En France, obtenir un premier rendez-vous pour la conservation ovocytaire prend en moyenne huit mois, et dans la région parisienne, cela peut prendre plus d’un an, indiquant une tension élevée. Cependant, l’ouverture prévue de trois nouveaux centres dans la région Île-de-France en 2023 a permis une réduction partielle du temps d’attente. De plus, l’Agence Régionale de Santé signale que six autorisations supplémentaires pourraient être accordées d’ici l’automne grâce à l’évaluation de nouvelles applications, permettant à la région d’avoir seize centres agréés.
Les femmes qui optent pour la conservation de leurs ovocytes sont majoritairement âgées de 35 à 37 ans, représentant 65% des cas selon l’Agence de la Biomédecine. Ceci est l’âge limite pour l’autoconservation ovocytaire. Hélène Malmanche, une sage-femme parisienne et docteure en anthropologie, évoque l’importance de trouver un rendez-vous rapidement étant donné que les probabilités de réussite en PMA diminuent considérablement après 38 ans. Marine Jeantet réaffirme que, bien que l’autoconservation soit une progression majeure pour la société, elle n’assure pas une grossesse réussie.

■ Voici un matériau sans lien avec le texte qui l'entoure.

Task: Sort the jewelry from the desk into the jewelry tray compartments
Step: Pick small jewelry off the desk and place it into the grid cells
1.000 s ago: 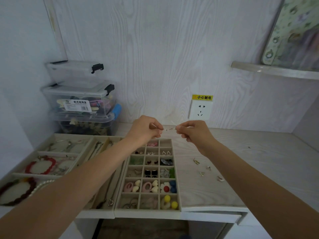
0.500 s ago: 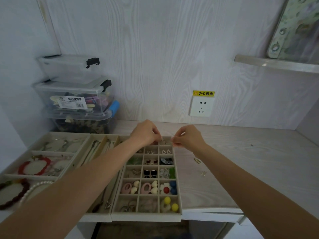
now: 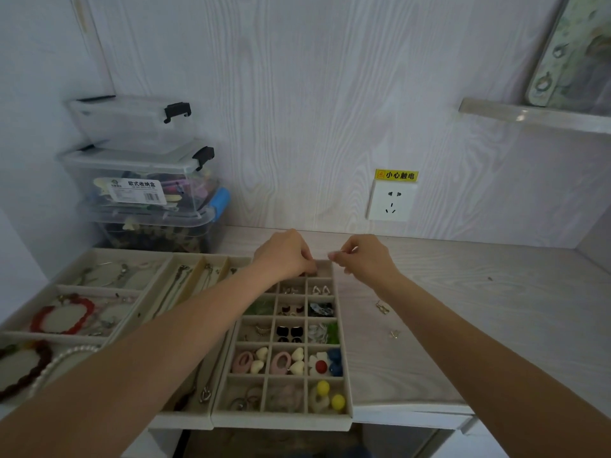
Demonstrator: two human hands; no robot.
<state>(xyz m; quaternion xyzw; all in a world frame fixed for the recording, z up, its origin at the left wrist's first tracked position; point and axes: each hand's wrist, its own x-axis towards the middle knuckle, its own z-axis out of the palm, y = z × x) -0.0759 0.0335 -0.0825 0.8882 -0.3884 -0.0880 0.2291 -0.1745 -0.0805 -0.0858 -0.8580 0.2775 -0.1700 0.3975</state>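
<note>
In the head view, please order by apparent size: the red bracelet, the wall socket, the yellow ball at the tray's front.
1. Red bracelet, nearer the camera.
2. Wall socket.
3. Yellow ball.

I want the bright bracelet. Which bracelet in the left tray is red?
The red bracelet in the middle compartment; the one nearer the camera is dark maroon, beside a white pearl strand.

A back wall [image 3: 297, 110] of pale wood-grain panel is seen behind a desk [image 3: 496, 292] of the same pale finish. A white socket [image 3: 391, 201] is fixed on the wall, and a yellow warning label [image 3: 396, 175] is placed above it. A shelf [image 3: 535, 114] is mounted at the upper right. Soft, even light is given.
</note>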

Concernant les raisons pour lesquelles les femmes recourent à l’autoconservation ovocytaire, une grande part sont des femmes célibataires, selon Hélène Malmanche, se basant sur ses propres observations. Il s’agit également de femmes en couple qui émettent des doutes sur leur désir d’enfant. Par conséquent, l’autoconservation ovocytaire est interprétée comme un moyen de gérer l’incertitude conjugale. Contrairement à une idée répandue, les inquiétudes professionnelles ne sont que rarement invoquées comme raison.
Les enjeux de l’extension à des centres privés restent à préciser.

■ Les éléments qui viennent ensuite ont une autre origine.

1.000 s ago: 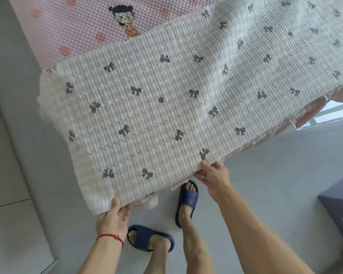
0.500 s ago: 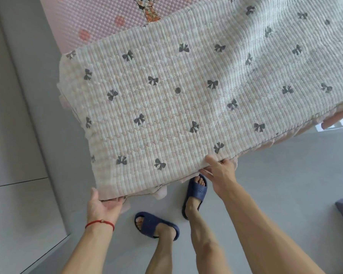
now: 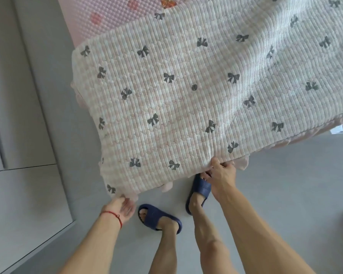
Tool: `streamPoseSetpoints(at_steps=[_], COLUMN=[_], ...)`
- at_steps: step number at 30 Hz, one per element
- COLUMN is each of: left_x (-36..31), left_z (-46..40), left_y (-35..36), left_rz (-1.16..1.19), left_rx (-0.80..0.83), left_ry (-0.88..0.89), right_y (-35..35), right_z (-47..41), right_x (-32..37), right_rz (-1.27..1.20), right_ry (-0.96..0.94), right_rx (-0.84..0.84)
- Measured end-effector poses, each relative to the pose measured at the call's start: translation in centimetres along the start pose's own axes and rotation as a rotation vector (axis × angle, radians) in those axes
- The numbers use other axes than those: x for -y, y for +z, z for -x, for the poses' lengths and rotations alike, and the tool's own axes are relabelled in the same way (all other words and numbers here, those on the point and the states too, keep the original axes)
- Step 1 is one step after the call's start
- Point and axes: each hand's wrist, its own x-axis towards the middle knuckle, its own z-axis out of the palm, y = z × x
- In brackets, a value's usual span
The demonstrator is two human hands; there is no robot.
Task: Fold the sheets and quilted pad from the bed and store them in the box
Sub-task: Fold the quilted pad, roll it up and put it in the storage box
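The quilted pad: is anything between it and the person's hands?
Nothing visible. The right hand already grips the quilted pad at its near edge; the blurred left hand sits at its near corner.

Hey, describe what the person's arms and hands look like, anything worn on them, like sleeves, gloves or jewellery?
Both arms are bare up to the frame edge, with no sleeves showing, and both hands are gloveless. The left hand has a thin red string bracelet at the wrist, with a small bead on it. The right hand and its wrist carry nothing: no watch, ring or band is visible.
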Motion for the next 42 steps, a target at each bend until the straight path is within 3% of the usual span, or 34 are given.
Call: streamPoseSetpoints(at_steps=[2,4,6,8,10,12,14,20,27,32,42], left_x=[-2.1,-4.3,-6.0,-8.5,-10.7,-11.8,-12.0,-11.6,-10.3,-11.0,-11.7], left_z=[0.1,2.6,7.3,11.1,12.1,11.7,11.2,11.6,10.5,9.5,8.7], left_y=[0.1,1.7,5.3,10.1,14.5,17.8,20.1,22.5,22.7,23.1,22.8], left_rz=[-0.374,-0.649,-0.835,-1.127,-1.558,-1.92,-2.09,-2.14,-2.09,-2.124,-2.148], left_rx=[-0.244,-0.46,-0.327,-0.057,0.058,0.119,0.093,0.04,-0.034,0.03,0.126], left_ry=[0.166,0.685,1.26,1.515,1.502,1.345,1.19,1.004,1.101,1.145,1.143], right_y=[0.7,1.6,2.5,3.5,4.7,5.8,6.9,8.5,10.2,13.0,15.2], right_z=[0.1,1.0,2.2,3.8,5.3,5.4,4.8,5.2,3.9,4.8,5.8], right_x=[-0.4,-0.8,-1.3,-2.3,-3.0,-3.9,-3.9,-3.8,-3.4,-3.9,-6.9], right_rz=[0.004,0.037,0.145,0.197,0.17,0.156,0.153,0.213,0.265,0.247,0.041], right_ry=[0.066,0.164,0.208,0.188,0.239,0.292,0.312,0.386,0.376,0.322,0.283], right_rx=[-0.015,-0.04,-0.06,-0.035,0.031,0.066,0.048,-0.048,-0.233,-0.451,-0.622])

La proposition d’Emmanuel Macron d’autoriser l’autoconservation ovocytaire dans les centres privés nécessitera une modification législative. Selon le texte de loi de 2021, cette pratique est limitée aux hôpitaux publics ou aux centres privés à but non lucratif, contrairement à d’autres pays tels que l’Espagne. Cette restriction vise à éviter une possible commercialisation des gamètes, tant masculins que féminins.

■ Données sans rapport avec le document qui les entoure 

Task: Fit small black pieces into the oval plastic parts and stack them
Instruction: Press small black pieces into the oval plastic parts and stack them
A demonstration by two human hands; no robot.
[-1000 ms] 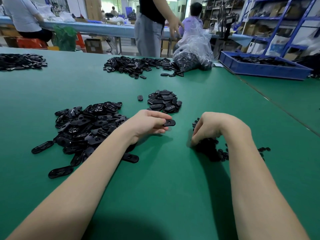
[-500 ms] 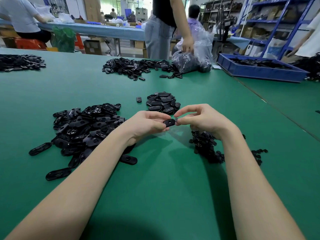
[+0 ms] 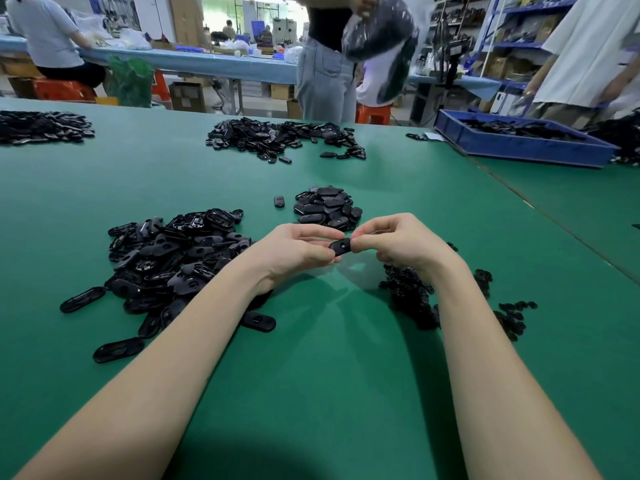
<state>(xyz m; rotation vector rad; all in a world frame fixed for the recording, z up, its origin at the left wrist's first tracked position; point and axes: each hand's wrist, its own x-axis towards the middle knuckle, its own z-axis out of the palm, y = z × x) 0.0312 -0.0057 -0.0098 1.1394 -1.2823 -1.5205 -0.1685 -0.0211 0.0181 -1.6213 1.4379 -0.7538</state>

Toutefois, cette proposition n’est pas une surprise pour les professionnels de la procréation médicalement assistée (PMA). « Depuis la révision de la loi de bioéthique, il y a eu beaucoup de discussions sur le rôle du secteur privé », note Marine Jeantet, de l’Agence de la biomédecine, soulignant que les traitements de la PMA dans le cadre de problèmes de fertilité sont assurés à 50% par le secteur privé.
Si la loi est à nouveau en discussion, la directrice générale de l’agence invite à réfléchir à la réglementation des centres privés, notamment en envisageant un système de suivi des gamètes, sans oublier les questions de coût. Elle propose notamment de limiter les honoraires supplémentaires pour garantir un accès équitable aux soins.